▶ _EXERCISE_: Return the data below exactly, but only from the line containing "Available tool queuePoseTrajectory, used" through the line containing "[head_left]", with both of those lines included.

* * * * *

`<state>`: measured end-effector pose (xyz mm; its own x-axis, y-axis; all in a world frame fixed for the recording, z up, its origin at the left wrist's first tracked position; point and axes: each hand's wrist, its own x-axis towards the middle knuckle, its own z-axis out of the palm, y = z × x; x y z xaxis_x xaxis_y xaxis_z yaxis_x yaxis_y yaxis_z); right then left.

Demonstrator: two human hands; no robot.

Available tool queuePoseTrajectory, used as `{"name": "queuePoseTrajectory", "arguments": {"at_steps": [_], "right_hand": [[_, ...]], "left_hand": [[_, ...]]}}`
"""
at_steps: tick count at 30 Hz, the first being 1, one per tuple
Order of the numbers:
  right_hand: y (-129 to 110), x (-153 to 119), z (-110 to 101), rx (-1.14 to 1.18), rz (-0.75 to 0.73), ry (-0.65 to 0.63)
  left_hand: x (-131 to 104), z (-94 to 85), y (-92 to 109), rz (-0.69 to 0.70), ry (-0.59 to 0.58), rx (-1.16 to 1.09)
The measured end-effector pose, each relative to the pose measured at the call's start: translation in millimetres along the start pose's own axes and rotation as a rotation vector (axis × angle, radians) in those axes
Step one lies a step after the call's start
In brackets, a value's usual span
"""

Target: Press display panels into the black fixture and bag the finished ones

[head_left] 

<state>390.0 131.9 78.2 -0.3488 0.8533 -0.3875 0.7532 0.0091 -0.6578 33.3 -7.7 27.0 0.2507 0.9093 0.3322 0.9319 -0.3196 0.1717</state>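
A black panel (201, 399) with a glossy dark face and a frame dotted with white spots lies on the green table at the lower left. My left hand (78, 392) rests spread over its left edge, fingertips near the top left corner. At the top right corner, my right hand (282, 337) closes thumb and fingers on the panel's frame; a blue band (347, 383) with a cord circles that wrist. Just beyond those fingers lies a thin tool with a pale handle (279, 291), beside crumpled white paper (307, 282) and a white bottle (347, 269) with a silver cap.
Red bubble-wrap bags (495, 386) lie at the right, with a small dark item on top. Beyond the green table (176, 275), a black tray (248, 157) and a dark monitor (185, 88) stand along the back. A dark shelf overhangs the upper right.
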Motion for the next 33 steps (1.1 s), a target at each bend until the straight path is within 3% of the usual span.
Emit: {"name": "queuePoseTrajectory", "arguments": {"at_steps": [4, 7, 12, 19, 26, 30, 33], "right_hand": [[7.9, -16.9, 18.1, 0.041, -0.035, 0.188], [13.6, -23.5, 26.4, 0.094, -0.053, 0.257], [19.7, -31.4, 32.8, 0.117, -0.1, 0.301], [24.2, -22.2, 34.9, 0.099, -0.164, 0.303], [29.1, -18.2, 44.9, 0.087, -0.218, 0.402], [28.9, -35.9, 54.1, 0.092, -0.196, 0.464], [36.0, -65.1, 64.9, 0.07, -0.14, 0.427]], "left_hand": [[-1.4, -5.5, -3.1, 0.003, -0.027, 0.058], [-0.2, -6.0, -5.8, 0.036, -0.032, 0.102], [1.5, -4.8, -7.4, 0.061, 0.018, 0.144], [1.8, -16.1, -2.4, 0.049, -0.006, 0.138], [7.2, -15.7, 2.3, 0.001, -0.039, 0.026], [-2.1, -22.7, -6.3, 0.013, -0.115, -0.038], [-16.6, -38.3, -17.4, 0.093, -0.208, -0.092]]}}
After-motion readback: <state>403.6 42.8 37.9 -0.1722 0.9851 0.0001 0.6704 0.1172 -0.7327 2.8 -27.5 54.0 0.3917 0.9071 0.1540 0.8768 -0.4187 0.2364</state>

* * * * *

▶ _WRITTEN RESPONSE_:
Available tool queuePoseTrajectory, used as `{"name": "queuePoseTrajectory", "arguments": {"at_steps": [_], "right_hand": [[_, ...]], "left_hand": [[_, ...]]}}`
"""
at_steps: tick count at 30 Hz, the first being 1, one per tuple
Order of the numbers:
  right_hand: y (-129 to 110), x (-153 to 119), z (-110 to 101), rx (-1.14 to 1.18), rz (-0.75 to 0.73), ry (-0.65 to 0.63)
  left_hand: x (-131 to 104), z (-94 to 85), y (-92 to 109), rz (-0.69 to 0.70), ry (-0.59 to 0.58), rx (-1.16 to 1.09)
The measured end-effector pose, each relative to the pose measured at the call's start: translation in millimetres along the start pose's own axes and rotation as a rotation vector (axis × angle, radians) in those axes
Step one lies a step after the call's start
In brackets, a value's usual span
"""

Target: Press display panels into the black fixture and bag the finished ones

[head_left] 

The exercise requires no more work.